WORK REQUEST:
Retype the whole listing, please, keeping every line exact and dropping the pictures.
** EXERCISE DATA follows **
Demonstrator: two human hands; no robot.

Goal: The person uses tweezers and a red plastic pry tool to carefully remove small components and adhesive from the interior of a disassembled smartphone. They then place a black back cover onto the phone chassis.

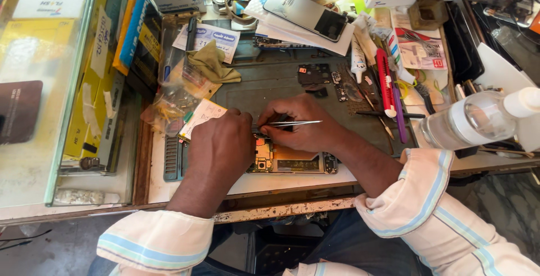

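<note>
While gripping tweezers (295,123) in the right hand (304,127), risk of slipping.
Opened phone (292,160) near front desk (292,183) edge, pressed under closed left hand (222,144); could scratch the circuit board or fling a tiny part.

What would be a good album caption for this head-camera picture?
Both hands work over an opened phone on a cluttered repair bench; the right hand holds tweezers, the left hand steadies the phone.

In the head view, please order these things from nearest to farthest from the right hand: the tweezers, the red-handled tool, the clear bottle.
1. Tweezers: held in the right hand, over the opened phone.
2. Red-handled tool: on the mat, up and to the right.
3. Clear bottle: at the far right edge.
</note>
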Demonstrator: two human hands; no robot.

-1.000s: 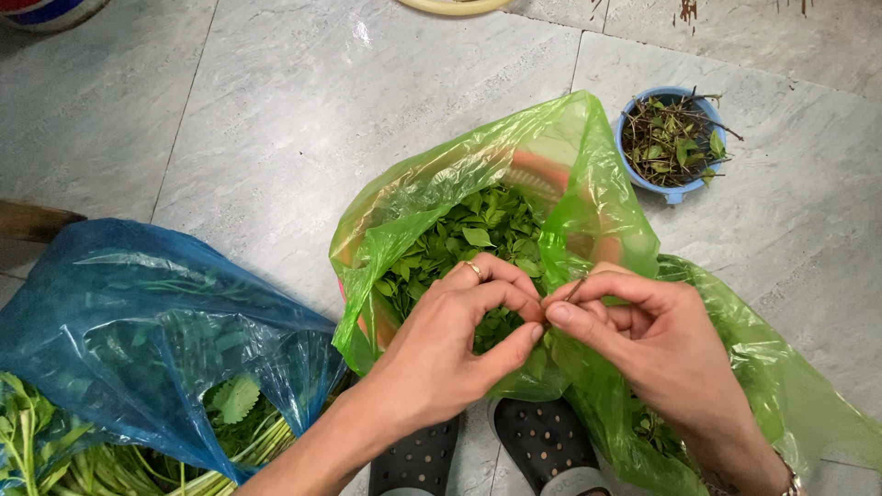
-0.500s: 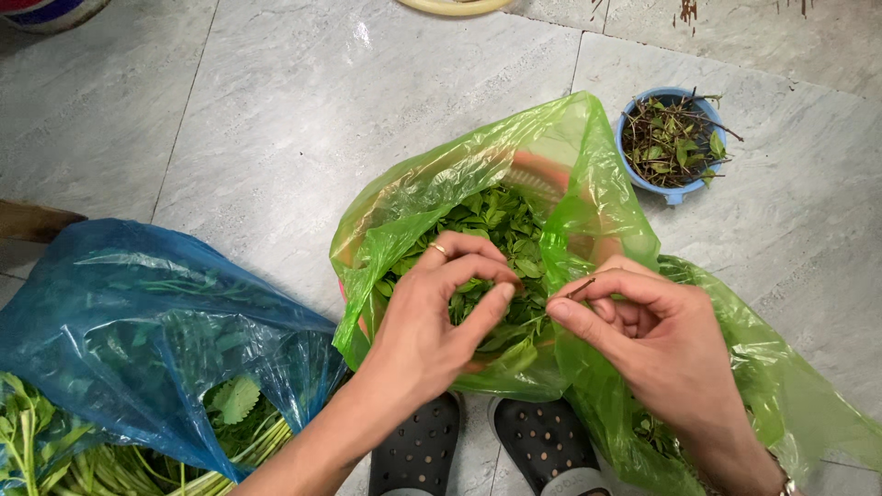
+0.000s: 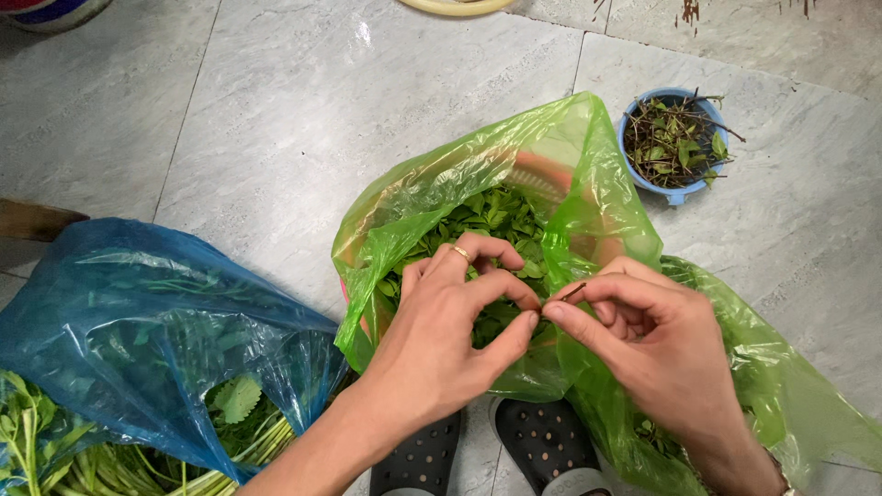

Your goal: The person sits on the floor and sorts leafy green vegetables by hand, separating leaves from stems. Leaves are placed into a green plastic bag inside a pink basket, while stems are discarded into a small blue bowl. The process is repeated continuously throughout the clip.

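Observation:
My left hand [image 3: 450, 335] and my right hand [image 3: 643, 340] meet fingertip to fingertip over a green plastic bag [image 3: 478, 179]. Between them they pinch a thin brown herb stem [image 3: 571, 292]; the right thumb and forefinger grip it, and the left thumb and forefinger close on its other end. A ring sits on a left finger. Under the hands lies a heap of plucked green leaves [image 3: 496, 220] in an orange basket [image 3: 551, 176] that the green bag partly covers.
A small blue bowl [image 3: 678, 193] of bare stems stands on the tiled floor at the upper right. A blue plastic bag [image 3: 138, 321] with leafy herb stalks [image 3: 101, 464] lies at the lower left. My two black perforated sandals [image 3: 542, 450] show at the bottom edge.
My left hand drew away from the right over the leaves half a second ago, then came back, and its fingertips touch the stem again. My right hand has stayed in place.

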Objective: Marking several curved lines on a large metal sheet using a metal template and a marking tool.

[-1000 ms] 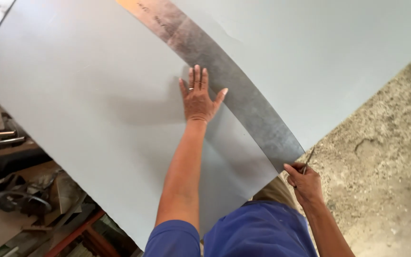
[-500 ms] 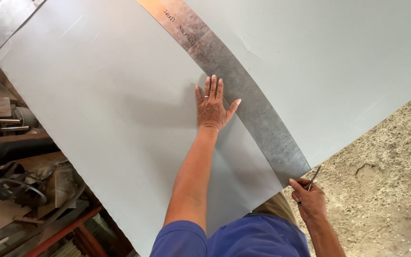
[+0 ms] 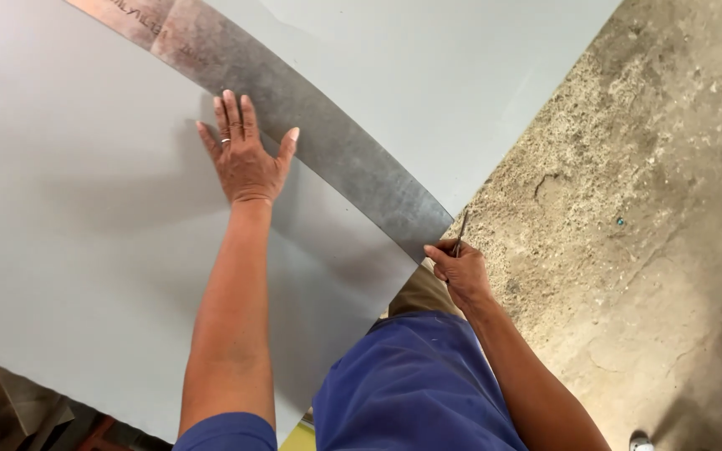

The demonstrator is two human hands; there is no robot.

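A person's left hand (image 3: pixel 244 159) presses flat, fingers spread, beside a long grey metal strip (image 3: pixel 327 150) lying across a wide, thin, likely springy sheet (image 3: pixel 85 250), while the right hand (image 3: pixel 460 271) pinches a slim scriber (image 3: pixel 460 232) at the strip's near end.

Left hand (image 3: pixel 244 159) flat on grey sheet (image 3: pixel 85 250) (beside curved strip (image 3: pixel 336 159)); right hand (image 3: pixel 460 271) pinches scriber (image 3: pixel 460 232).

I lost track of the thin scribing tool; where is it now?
In the head view, right of centre: the thin scribing tool is pinched in the right hand at the near end of the dark metal strip.
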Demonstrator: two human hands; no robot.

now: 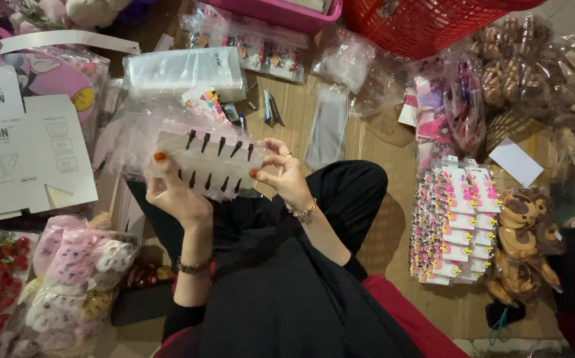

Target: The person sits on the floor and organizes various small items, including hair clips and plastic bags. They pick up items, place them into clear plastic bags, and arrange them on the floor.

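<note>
While the white card of black hair clips [209,163] lies crosswise above the lap, the left hand [171,189] pinches its left end and the right hand [286,176] its right end, equally near.

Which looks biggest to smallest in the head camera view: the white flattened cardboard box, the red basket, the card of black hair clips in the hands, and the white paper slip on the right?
1. White flattened box
2. Red basket, though cut off by the frame, so unsure against the box
3. Card of black clips, held by left hand and right hand
4. White paper slip
</note>
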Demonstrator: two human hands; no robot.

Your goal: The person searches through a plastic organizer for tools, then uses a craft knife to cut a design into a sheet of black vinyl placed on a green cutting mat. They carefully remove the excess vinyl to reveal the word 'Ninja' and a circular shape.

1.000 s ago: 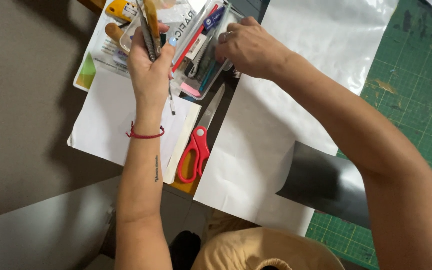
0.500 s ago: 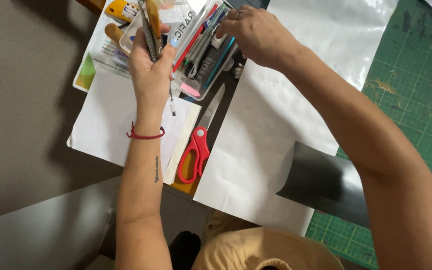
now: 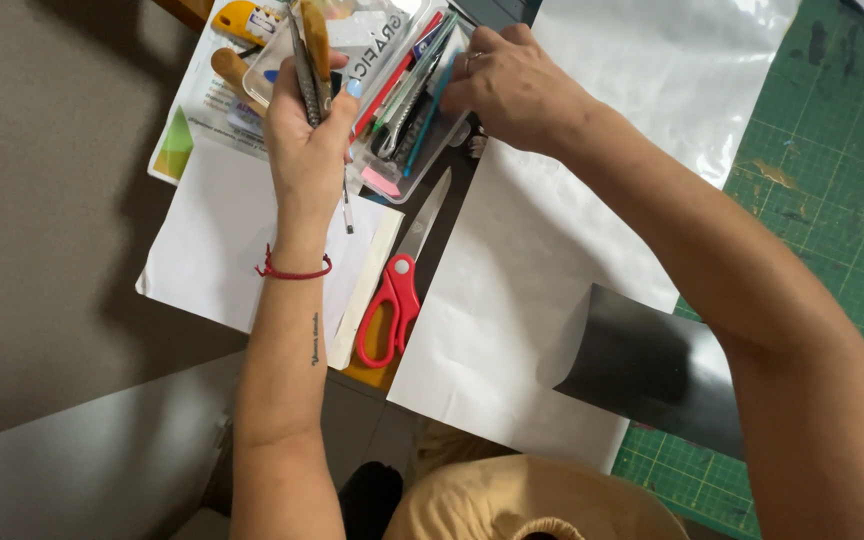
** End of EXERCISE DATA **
THE COMPLETED TASK:
Demonstrator: two human hands; no robot.

Goal: The person uses tweezers and a red plastic pry tool to carefully remove small components and adhesive from the interior of a disassembled smartphone. They then place a black back cover onto the phone chassis.


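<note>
While gripping tweezers (295,123) in the right hand (304,127), risk of slipping.
Opened phone (292,160) near front desk (292,183) edge, pressed under closed left hand (222,144); could scratch the circuit board or fling a tiny part.

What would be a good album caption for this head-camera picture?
Both hands work over an opened phone on a cluttered repair bench; the right hand holds tweezers, the left hand steadies the phone.

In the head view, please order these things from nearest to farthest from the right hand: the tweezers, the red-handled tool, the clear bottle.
1. Tweezers: held in the right hand, over the opened phone.
2. Red-handled tool: on the mat, up and to the right.
3. Clear bottle: at the far right edge.
</note>
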Demonstrator: two human hands; no robot.

-1.000s: 
-0.500s: 
+0.000s: 

Your goal: The person sits on the floor and sorts leafy green vegetables by hand, separating leaves from stems. Leaves are placed into a green plastic bag inside a pink basket, while stems are discarded into a small blue bowl. The process is repeated continuously throughout the clip.

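Observation:
My left hand [image 3: 450, 335] and my right hand [image 3: 643, 340] meet fingertip to fingertip over a green plastic bag [image 3: 478, 179]. Between them they pinch a thin brown herb stem [image 3: 571, 292]; the right thumb and forefinger grip it, and the left thumb and forefinger close on its other end. A ring sits on a left finger. Under the hands lies a heap of plucked green leaves [image 3: 496, 220] in an orange basket [image 3: 551, 176] that the green bag partly covers.
A small blue bowl [image 3: 678, 193] of bare stems stands on the tiled floor at the upper right. A blue plastic bag [image 3: 138, 321] with leafy herb stalks [image 3: 101, 464] lies at the lower left. My two black perforated sandals [image 3: 542, 450] show at the bottom edge.
My left hand drew away from the right over the leaves half a second ago, then came back, and its fingertips touch the stem again. My right hand has stayed in place.
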
Objective: Marking several curved lines on a large metal sheet using a metal template and a marking tool.

[-1000 ms] 
[-500 ms] 
[+0 ms] 

The demonstrator is two human hands; there is no robot.

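A person's left hand (image 3: pixel 244 159) presses flat, fingers spread, beside a long grey metal strip (image 3: pixel 327 150) lying across a wide, thin, likely springy sheet (image 3: pixel 85 250), while the right hand (image 3: pixel 460 271) pinches a slim scriber (image 3: pixel 460 232) at the strip's near end.

Left hand (image 3: pixel 244 159) flat on grey sheet (image 3: pixel 85 250) (beside curved strip (image 3: pixel 336 159)); right hand (image 3: pixel 460 271) pinches scriber (image 3: pixel 460 232).

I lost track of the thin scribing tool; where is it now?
In the head view, right of centre: the thin scribing tool is pinched in the right hand at the near end of the dark metal strip.
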Demonstrator: two human hands; no robot.

now: 

Target: The person sits on the floor and organizes various small items, including hair clips and plastic bags. They pick up items, place them into clear plastic bags, and arrange them on the floor.

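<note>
While the white card of black hair clips [209,163] lies crosswise above the lap, the left hand [171,189] pinches its left end and the right hand [286,176] its right end, equally near.

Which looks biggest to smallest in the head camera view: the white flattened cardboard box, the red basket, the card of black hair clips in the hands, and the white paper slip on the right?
1. White flattened box
2. Red basket, though cut off by the frame, so unsure against the box
3. Card of black clips, held by left hand and right hand
4. White paper slip
</note>
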Demonstrator: two human hands; no robot.

Your goal: The person searches through a plastic organizer for tools, then uses a craft knife to cut a design into a sheet of black vinyl placed on a green cutting mat. They carefully remove the excess vinyl to reveal the word 'Ninja' and a circular shape.

1.000 s ago: 
0.500 s ago: 
now: 

The exercise is now finished.